Все это происходило очень близко от Ольги, перед самыми ее глазами. Она отчетливо слышала, как мальчик, сквозь икоту, сказал Дмитрию:
– Отшиб… грудь… о камень… Эх-х, круто взял…
Со всех сторон бежали люди. Дмитрий положил мальчика на траву, на спину. Мальчик поминутно поднимал руку к глазам, прикрывал их ладошкой и снова отбрасывал руку. И шевелил пальцами ног. Багровая грудь его быстро, на глазах у столпившихся людей все больше и больше синела. Икать он перестал, но из уголка фио летовых губ его, не переставая, бежала на подбородок кровь. По приплеску, от пристани, спотыкаясь и падая, бежала молодая баба в белом платке и черной юбке и негромко, скороговоркой повторяла одно и то же:
– Батюшки… сыночек… сыночек… батюшки…
Ольга отвернулась, подняла с палубы бумаги и деньги Дмитрия и быстро пошла на корму парохода.
В глазах у нее мутилось, тянуло на тошноту. С берега доносился громкий плач женщины; потом в него вплелся торопливый стук колес по камням, и как-то разом все стихло.

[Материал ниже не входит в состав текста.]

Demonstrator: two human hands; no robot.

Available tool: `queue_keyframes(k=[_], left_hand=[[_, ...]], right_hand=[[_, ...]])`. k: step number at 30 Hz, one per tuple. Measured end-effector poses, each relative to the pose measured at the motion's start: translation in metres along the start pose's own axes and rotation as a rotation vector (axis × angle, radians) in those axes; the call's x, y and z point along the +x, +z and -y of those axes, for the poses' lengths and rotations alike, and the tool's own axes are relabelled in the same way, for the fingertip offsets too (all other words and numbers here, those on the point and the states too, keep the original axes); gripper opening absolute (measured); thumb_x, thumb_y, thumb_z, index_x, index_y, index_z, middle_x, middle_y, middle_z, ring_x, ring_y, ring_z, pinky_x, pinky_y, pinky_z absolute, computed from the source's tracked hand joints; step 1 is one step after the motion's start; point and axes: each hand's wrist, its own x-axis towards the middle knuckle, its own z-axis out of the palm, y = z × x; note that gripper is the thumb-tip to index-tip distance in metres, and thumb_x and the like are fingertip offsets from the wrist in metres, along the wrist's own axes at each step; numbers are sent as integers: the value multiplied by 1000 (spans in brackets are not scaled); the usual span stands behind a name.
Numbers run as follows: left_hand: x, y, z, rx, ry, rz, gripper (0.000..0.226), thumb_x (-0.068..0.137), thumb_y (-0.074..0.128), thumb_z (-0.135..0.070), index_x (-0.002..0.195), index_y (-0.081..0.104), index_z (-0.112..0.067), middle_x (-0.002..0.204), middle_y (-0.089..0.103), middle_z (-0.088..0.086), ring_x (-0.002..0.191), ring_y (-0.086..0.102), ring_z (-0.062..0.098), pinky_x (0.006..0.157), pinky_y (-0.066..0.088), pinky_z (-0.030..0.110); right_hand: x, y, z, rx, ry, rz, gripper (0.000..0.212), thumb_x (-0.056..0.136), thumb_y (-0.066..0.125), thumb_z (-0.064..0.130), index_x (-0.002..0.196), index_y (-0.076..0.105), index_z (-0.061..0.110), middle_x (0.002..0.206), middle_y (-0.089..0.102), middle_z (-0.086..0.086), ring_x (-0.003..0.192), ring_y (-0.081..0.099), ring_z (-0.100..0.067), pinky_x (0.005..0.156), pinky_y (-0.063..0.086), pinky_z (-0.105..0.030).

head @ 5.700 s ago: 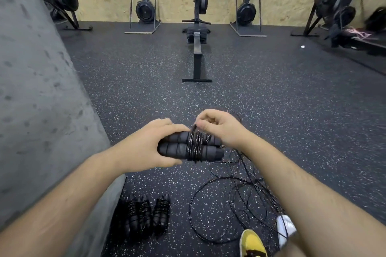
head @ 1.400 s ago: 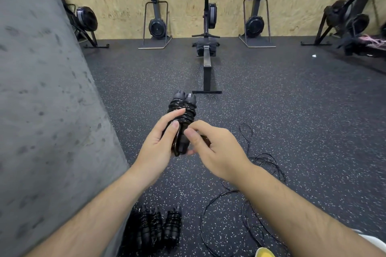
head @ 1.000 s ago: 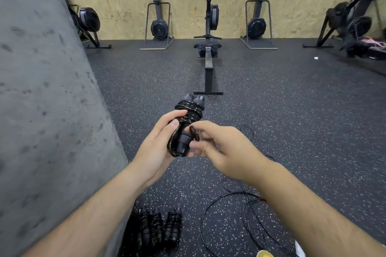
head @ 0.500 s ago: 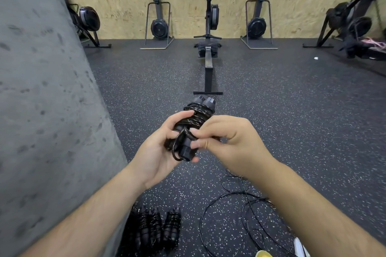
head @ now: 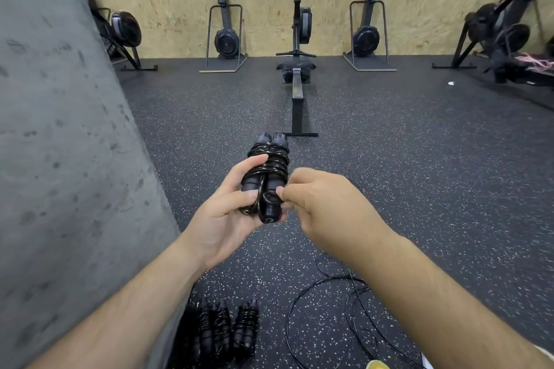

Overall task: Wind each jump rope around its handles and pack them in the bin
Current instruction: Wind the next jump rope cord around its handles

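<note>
Nearest, below the hands, three wound black jump-rope bundles [head: 223, 329] lie on the speckled black rubber floor [head: 419, 174] beside loose black cord loops [head: 338, 314]. No bin is visible. Above them, the left hand [head: 227, 213] wraps its fingers around the paired black foam handles with glossy black cord coiled round them [head: 266, 177]; the right hand [head: 323, 204] pinches the cord's tail end against the lower handle, fingers [head: 280, 191] together. Risk, as judged: if the tail is not tucked firmly under a coil, the springy cord may unwind on release. Beyond the fingers stands a black rowing machine [head: 296, 75]. Compared with the frame half a second earlier, the bundle now stands more upright and the right hand sits lower beside it.
</note>
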Motion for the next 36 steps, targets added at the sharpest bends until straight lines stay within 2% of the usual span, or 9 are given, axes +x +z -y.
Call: queue_keyframes(k=[5,11,14,19,22,25,29,33,36], left_hand=[[-1,3,2,148,10,-26,56,89,46,-4,144,47,-17,139,59,16,112,61,31,99,45,67],[-1,7,2,59,22,-81,54,91,42,2,141,49,-16,131,65,13,103,68,25,80,59,41],[-2,4,-1,36,19,-92,56,93,35,7,142,49,-15,132,64,15,104,68,27,75,58,36],[-3,6,1,45,-12,-29,61,81,43,0,138,54,-18,137,61,15,111,64,29,81,58,42],[-3,6,4,53,-24,-1,60,84,44,0,141,51,-17,141,57,22,116,60,35,80,56,47],[-1,5,4,20,-22,11,58,86,45,-1,141,53,-18,144,54,20,116,59,37,81,54,49],[1,4,0,-48,8,17,57,89,44,1,142,52,-18,145,53,21,108,59,34,82,54,52],[1,5,0,0,18,8,56,90,44,0,142,52,-19,140,58,17,106,63,31,84,56,51],[0,8,2,82,29,-7,56,88,45,-2,142,50,-19,137,60,16,105,62,29,85,56,48]], right_hand=[[-3,-3,3,-33,-48,106,18,69,63,-6,75,59,10,80,55,-7,62,50,-28,45,47,-40],[-10,8,6,-7,-75,106,48,81,64,-4,127,59,3,112,55,-10,80,54,-25,56,53,-39],[-11,15,8,194,-31,100,47,95,54,2,142,49,8,124,47,-5,93,55,-18,77,56,-39],[-8,11,8,664,266,-68,29,89,71,16,118,71,21,101,62,11,72,62,-15,72,54,-31],[-5,5,10,884,437,-45,27,85,77,8,103,73,27,76,67,-5,60,64,-17,63,55,-30],[-3,5,8,1005,511,-104,20,82,78,0,93,75,16,66,58,-11,53,51,-9,56,49,-20],[-5,1,-5,597,303,-129,2,87,76,9,87,76,11,77,64,0,66,54,-3,65,41,-18],[-7,-1,-7,369,169,-53,10,92,67,2,91,75,6,83,56,10,73,52,20,65,34,-2],[-7,1,-4,253,150,-64,8,92,67,11,89,74,13,81,47,19,68,44,4,64,33,-12]])
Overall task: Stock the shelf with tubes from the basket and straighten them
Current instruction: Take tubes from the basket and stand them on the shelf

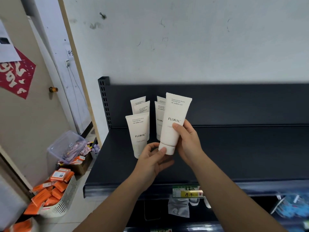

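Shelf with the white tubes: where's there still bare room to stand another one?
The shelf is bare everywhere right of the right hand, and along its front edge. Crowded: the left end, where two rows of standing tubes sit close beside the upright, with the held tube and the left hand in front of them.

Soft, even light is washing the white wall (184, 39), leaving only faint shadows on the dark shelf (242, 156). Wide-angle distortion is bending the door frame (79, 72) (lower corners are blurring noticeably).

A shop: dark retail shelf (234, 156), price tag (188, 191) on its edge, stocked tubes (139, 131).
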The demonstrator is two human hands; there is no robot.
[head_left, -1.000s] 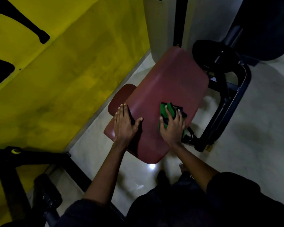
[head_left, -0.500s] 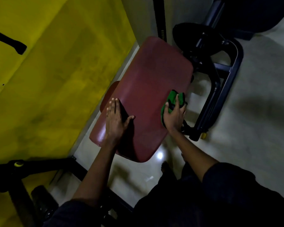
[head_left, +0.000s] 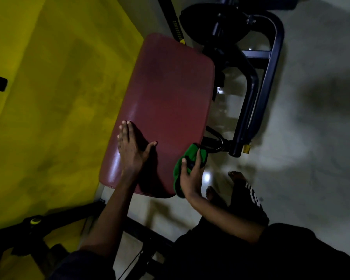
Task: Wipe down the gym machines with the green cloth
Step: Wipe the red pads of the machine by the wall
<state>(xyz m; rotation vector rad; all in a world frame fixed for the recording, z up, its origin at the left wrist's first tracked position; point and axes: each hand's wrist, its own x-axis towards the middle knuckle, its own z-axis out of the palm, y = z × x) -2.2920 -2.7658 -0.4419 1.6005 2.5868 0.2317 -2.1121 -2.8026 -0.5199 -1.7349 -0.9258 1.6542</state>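
Yellow wall [head_left: 55, 118] far left. Left hand [head_left: 132, 151] flat, fingers straight, bracing maroon seat pad [head_left: 168, 102]. Right hand [head_left: 190, 176] curled round green cloth [head_left: 187, 158] at pad's right edge. Tip imo: press firm, follow edge, avoid dark frame [head_left: 257, 93].

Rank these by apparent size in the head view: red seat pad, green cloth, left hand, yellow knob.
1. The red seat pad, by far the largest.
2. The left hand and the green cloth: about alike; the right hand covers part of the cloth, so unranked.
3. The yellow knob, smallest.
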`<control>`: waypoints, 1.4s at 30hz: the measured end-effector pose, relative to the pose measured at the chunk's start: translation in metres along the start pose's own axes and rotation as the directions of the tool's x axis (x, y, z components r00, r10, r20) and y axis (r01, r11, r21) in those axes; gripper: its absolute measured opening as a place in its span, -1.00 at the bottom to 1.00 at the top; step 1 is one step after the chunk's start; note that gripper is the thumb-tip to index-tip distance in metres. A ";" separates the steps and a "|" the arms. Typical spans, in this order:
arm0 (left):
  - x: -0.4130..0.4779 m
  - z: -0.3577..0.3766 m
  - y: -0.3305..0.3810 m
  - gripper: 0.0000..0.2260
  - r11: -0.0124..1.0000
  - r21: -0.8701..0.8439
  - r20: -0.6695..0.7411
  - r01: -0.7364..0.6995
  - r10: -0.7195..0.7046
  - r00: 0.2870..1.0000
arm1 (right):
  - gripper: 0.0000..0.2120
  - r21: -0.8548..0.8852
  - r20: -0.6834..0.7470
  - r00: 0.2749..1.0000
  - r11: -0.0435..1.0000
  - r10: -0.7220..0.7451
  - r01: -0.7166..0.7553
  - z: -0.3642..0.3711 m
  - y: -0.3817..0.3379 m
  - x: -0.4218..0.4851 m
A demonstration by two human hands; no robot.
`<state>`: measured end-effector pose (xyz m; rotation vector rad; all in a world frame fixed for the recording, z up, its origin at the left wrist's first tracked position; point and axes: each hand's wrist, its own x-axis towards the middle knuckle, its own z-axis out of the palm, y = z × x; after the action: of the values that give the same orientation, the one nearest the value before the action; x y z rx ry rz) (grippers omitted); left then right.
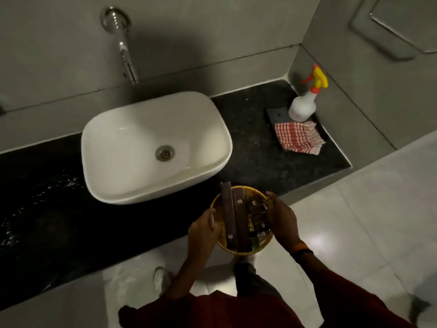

Пришел Дмитрий, мокрый, с прилипшей к телу одеждой и с пятнами крови на рубашке. Ольга вопросительно и тревожно глянула на него.
– Умер… – тихо сказал он и пошел в каюту переодеваться.
Смерть мальчика разволновала ее тогда необыкновенно. И время от времени она вспоминала этот случай, и всегда со странным чувством беспокойства. Ей всегда казалось, что случай этот имеет какое-то косвенное, непременное, необъяснимое отношение к ней самой. Но почему – она никогда не могла понять.
XVII
Часам к пяти вечера разыгралась буря. Дул сильный низовой ветер, вздувая свинцовые волны с шипучими, желтыми гребнями. Пароход подошел к Горькому. Через два часа он отвалил от пристани и пошел дальше, но буря не только не стихла, а стала еще сильнее. «Неву» основательно покачивало.
Когда пароход скрылся за коленом реки, к пассажирской пристани «Горький», от которой только что отвалила «Нева», подъехало такси. Из такси вышел Денис Бушуев и, заметив, что пароход ушел, громко и досадливо выругался:
– Ч-чёрт… вот чёрт…
Бушуев возвращался с просмотра «Братьев» в Горьковском драматическом театре.
Расплатившись с шофером, он неторопливо пошел на пристань, похрустывая прибрежным гравием и слегка покачивая маленьким чемоданчиком. Серый костюм его был слегка помят, чистый воротничок клетчатой рубашки был распахнут и обнажал грудь и шею, с полоской легкого загара. Еще в сквере, на площади, дожидаясь такси, он сорвал стебелек какой-то сухой и длинной травки и всю дорогу в машине не выпускал его изо рта. И теперь, шагая на пристань, нервно вертел его и покусывал крупными и белыми, как фасоль, зубами.